Would the applicant suffer significant harm if the direction is not stayed?
 The applicant has submitted that it would suffer significant harm if the stay is not granted, mostly because of the financial burden it would incur to satisfy entirely the directions issued by the Ministerial delegate given that all the applicant is seeking is to be capable of continuing operations until October 14, 2016, before definitively shutting down. In this regard, counsel noted that following the issuance in 2013 of eight directions and the giving of an AVC comprising 68 items of concern requiring correction, the plant had undergone a temporary closure around 2014/2015 to bring about improvements in excess of $1,000,000.00 and that given the age of the buildings (built in the 60s) and the upcoming closure, it would not be worth it to go through additional expenditure and continue improvements that would prove too expensive for the results to be achieved in such short term. Counsel has also noted that Central has shifted its focus to that of getting rid of its remaining inventory of fuel pellets through the Manitoba bio-fuel program and taken a number of steps to improve the saleability of the plant and operations before the October deadline date, failing which the plant is to be demolished. In this regard, counsel pointed out that some of those steps would have the effect of improving the safety of the employees.
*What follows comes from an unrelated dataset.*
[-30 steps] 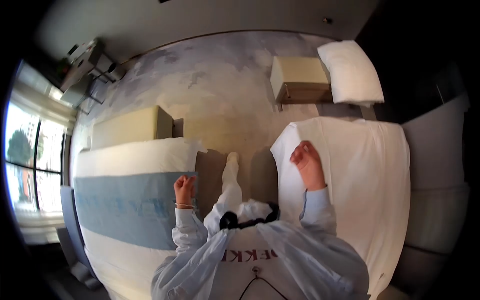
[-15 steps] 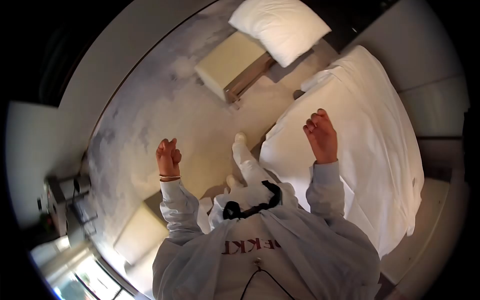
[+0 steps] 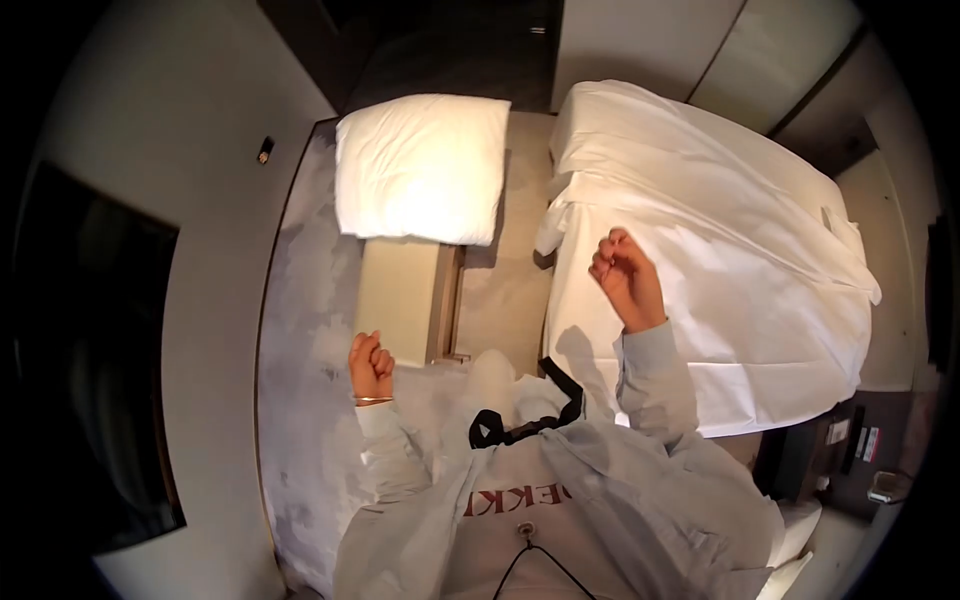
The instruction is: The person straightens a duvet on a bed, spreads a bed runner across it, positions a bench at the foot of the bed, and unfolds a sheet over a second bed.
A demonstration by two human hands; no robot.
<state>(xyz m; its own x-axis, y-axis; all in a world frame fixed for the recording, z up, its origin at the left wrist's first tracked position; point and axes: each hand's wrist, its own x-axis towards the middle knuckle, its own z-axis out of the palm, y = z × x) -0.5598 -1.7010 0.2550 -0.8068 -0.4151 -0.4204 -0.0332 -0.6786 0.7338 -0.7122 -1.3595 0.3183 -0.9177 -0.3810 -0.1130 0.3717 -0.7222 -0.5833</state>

Counsel also pointed out that of the eight buildings that make up the plant, only three are used and that of the five or six employees working there, only three are directly involved in operations.
 This case presents a situation that is not habitual in that the relief that is being sought through this stay application is for a very short length of time as Central is to terminate operations by October 14, 2016. While the financial burden that would potentially affect an employer where a stay would be denied should not be the sole reason to evaluate whether the applicant would suffer significant harm should such stay not be granted, the fact remains that in exceptional circumstances, this consideration can be given significant weight. In my opinion, this is such a case, more so when one considers some of the steps taken by the applicant in the interim and the complexity and scope of the work involved to comply with the directions. One can simply not discount the considerable economic loss that would result if Central were to undertake the required work, only to shut down the plant a few weeks later. Therefore, upon consideration of the submissions made by the applicant, I have come to the conclusion that, in the unique circumstances of this case, significant harm would be suffered by the applicant should the stay application be denied. The applicant has thus satisfied the second element of the test.
Has the applicant demonstrated that measures will be put in place to protect the health and safety of employees or any person granted access to the work place should the stay be granted?
 As stated above, five directions were issued to the applicant by the Ministerial delegate. Of those, two concerned the use of elevated outside walkways and fixed vertical ladders with the Ministerial delegate ordering that those not be used or accessed at any time by employees prior to compliance with the directions. At the hearing on the present application, it was submitted by counsel and confirmed by the Ministerial delegate that employees have been informed that roof areas and outside walkways as well as any areas where fall protection would be required are not to be accessed at any time for any reason.
 Furthermore, as Central has engaged third party contractors to rectify deficiencies in the outside walkways pertaining to their structural integrity and to rectify deficiencies in the fixed vertical ladders, ladder access gates and ladder access hatches, seemingly to improve the safety as well as the saleability of the plant, it was submitted by counsel, and not contested by the Ministerial delegate, that permission was given by the latter through the manager to the said contractors to access these areas. The Ministerial delegate also stated at the hearing that he had been verbally informed by the applicant (although not verified by the former) that regular scheduled inspections of the work place were now being conducted and records of such being made, as required by the direction. In addition, it was submitted by counsel and confirmed by the Ministerial delegate that employees attended a full day course of safety training on fall protection equipment and procedure on July 29, 2016, with another session taking place on August 11, 2016, with written procedures for the use of fall protection equipment in the work place being provided and filed accordingly.
 Having regard to what precedes, even though the above measures do not represent compliance in full with all the directions that were issued, they nonetheless represent a serious attempt, in my opinion, at protecting the health and safety of employees should the stay be granted. I am thus of the opinion that the applicant has satisfied the third element of the test. I am reinforced in this opinion by the fact that the applicant has agreed to proceed with the hearing of the appeal on the merits within essentially weeks of my hearing this application and the rendering of this decision, and has indicated that it is not seeking a stay duration that would go beyond the date it has indicated it will terminate operations.
 For the reasons set out above, the application for a stay of the directions issued by the Ministerial delegate on July 13 and August 2, 2016, is granted and a stay of the said directions is ordered until October 15, 2016.